What you will do. Your answer should contain only the lines from the top of the data below down through the one with "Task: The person", transcribed exactly and without pictures; please include nothing more.

Data shown.
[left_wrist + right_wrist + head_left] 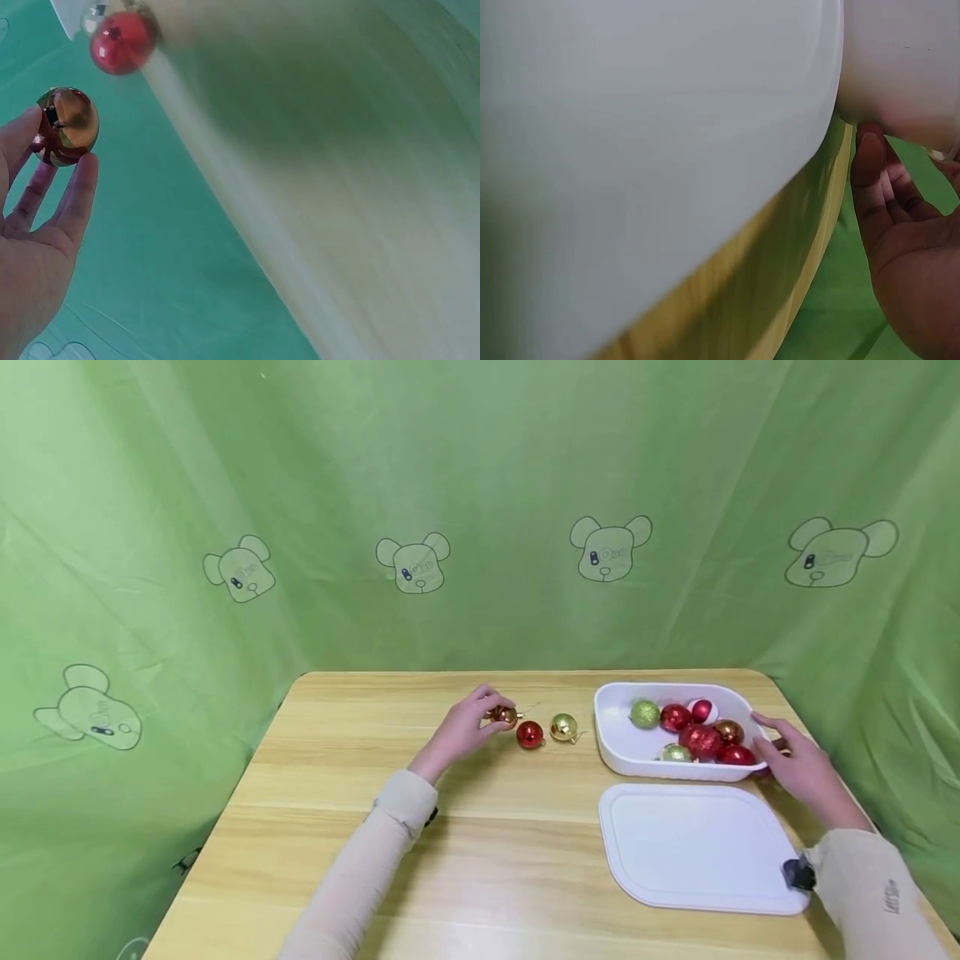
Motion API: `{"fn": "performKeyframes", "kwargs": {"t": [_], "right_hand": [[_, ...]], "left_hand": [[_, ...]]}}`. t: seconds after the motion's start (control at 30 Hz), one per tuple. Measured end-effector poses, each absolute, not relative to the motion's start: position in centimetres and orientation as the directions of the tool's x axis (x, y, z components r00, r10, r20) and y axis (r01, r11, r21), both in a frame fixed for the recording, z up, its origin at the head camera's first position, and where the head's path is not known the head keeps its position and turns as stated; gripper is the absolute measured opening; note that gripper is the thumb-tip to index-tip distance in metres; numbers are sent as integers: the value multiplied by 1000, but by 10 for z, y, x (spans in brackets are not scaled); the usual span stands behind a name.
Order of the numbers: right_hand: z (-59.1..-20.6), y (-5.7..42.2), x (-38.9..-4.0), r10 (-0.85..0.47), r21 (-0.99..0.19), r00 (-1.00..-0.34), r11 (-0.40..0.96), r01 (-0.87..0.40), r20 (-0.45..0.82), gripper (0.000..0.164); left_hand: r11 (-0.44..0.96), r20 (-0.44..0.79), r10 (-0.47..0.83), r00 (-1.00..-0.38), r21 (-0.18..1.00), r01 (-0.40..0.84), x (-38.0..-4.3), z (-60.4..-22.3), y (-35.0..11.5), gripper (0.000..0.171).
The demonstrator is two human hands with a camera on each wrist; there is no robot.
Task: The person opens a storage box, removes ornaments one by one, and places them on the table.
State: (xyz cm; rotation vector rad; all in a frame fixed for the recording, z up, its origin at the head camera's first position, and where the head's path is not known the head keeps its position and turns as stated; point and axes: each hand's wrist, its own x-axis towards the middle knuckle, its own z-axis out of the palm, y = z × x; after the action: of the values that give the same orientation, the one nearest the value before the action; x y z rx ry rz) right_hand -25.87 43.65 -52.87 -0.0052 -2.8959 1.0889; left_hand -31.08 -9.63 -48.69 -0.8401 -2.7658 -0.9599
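Observation:
My left hand pinches a shiny copper-gold Christmas bauble between thumb and fingertips, at the table's left-centre. Close by on the table are a red bauble and a light gold bauble with a thread loop. My right hand holds the right end of a white plastic box, its fingers at the rim and outer wall. Inside that box lie several baubles, among them a glittery green one, a large red one and a copper one.
A flat white lid lies on the wooden table in front of the box, close to the right forearm. Green curtain with printed bear heads hangs behind the table's back edge and along both sides.

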Motion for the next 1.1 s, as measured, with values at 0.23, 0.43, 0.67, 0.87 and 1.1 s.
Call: {"fn": "performKeyframes", "kwargs": {"t": [0.23, 0.43, 0.67, 0.87, 1.1], "right_hand": [[-530, 439, -257, 18, -655, -999, 756, -7, 32, 60], [-531, 441, -257, 7, -655, -1000, 755, -10, 24, 62], [-533, 441, -258, 8, -654, -999, 756, -17, 36, 61], [-529, 440, -260, 8, -665, -999, 747, -18, 36, 61], [-528, 439, -260, -1, -658, -1000, 753, -21, 31, 59]], "left_hand": [[662, 228, 442, -867, 569, 487, -315, -495, -102, 34], [685, 187, 431, -883, 569, 455, -317, -503, -105, 36], [700, 152, 423, -893, 571, 429, -317, -512, -110, 36], [700, 137, 419, -898, 581, 415, -318, -516, -110, 35], [706, 122, 442, -889, 564, 428, -317, -517, -108, 36]]}}
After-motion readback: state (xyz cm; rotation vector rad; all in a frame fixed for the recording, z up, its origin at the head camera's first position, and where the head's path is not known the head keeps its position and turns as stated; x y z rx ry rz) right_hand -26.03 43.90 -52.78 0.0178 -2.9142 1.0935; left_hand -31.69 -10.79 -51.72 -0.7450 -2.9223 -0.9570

Exercise solution.
[left_wrist + right_wrist + head_left] 
Motion API: `{"fn": "performKeyframes", "kwargs": {"t": [_], "right_hand": [[_, ...]], "left_hand": [[_, ...]]}}`. t: seconds after the motion's start (control at 30 Hz), one per tuple. Measured end-effector poses, each absolute, not relative to the motion's start: position in centimetres and orientation as the directions of the tool's x axis (x, y, z components r00, r10, r20) and y axis (r01, r11, r21), both in a frame fixed for the recording, z up, its origin at the head camera's first position, and where the head's path is not known the head keeps its position and turns as stated; gripper is the absolute measured opening; note that gripper is the thumb-tip to index-tip distance in metres; numbers are sent as integers: the value multiplied by 1000, but by 10 for z, y, x (spans in brackets are not scaled); the usual span stands behind a name.
Order of the numbers: right_hand: z (-59.1..-20.6), y (-5.7..42.2), x (-38.9..-4.0), r10 (-0.85..0.47), r21 (-0.99..0.19), r00 (-1.00..-0.34), r11 (-0.40..0.96), r01 (-0.87..0.40), r20 (-0.45..0.82), gripper (0.000..0.164); left_hand: r11 (-0.44..0.96), r20 (-0.44..0.79), r10 (-0.47..0.83), r00 (-1.00..-0.38), r21 (-0.18..1.00), r01 (-0.40..0.84), x (-38.0..-4.3), z (-60.4..-22.3), y (-35.0..11.5), gripper (0.000..0.171).
The demonstrator is two human hands with a camera on each wrist; there is no robot.
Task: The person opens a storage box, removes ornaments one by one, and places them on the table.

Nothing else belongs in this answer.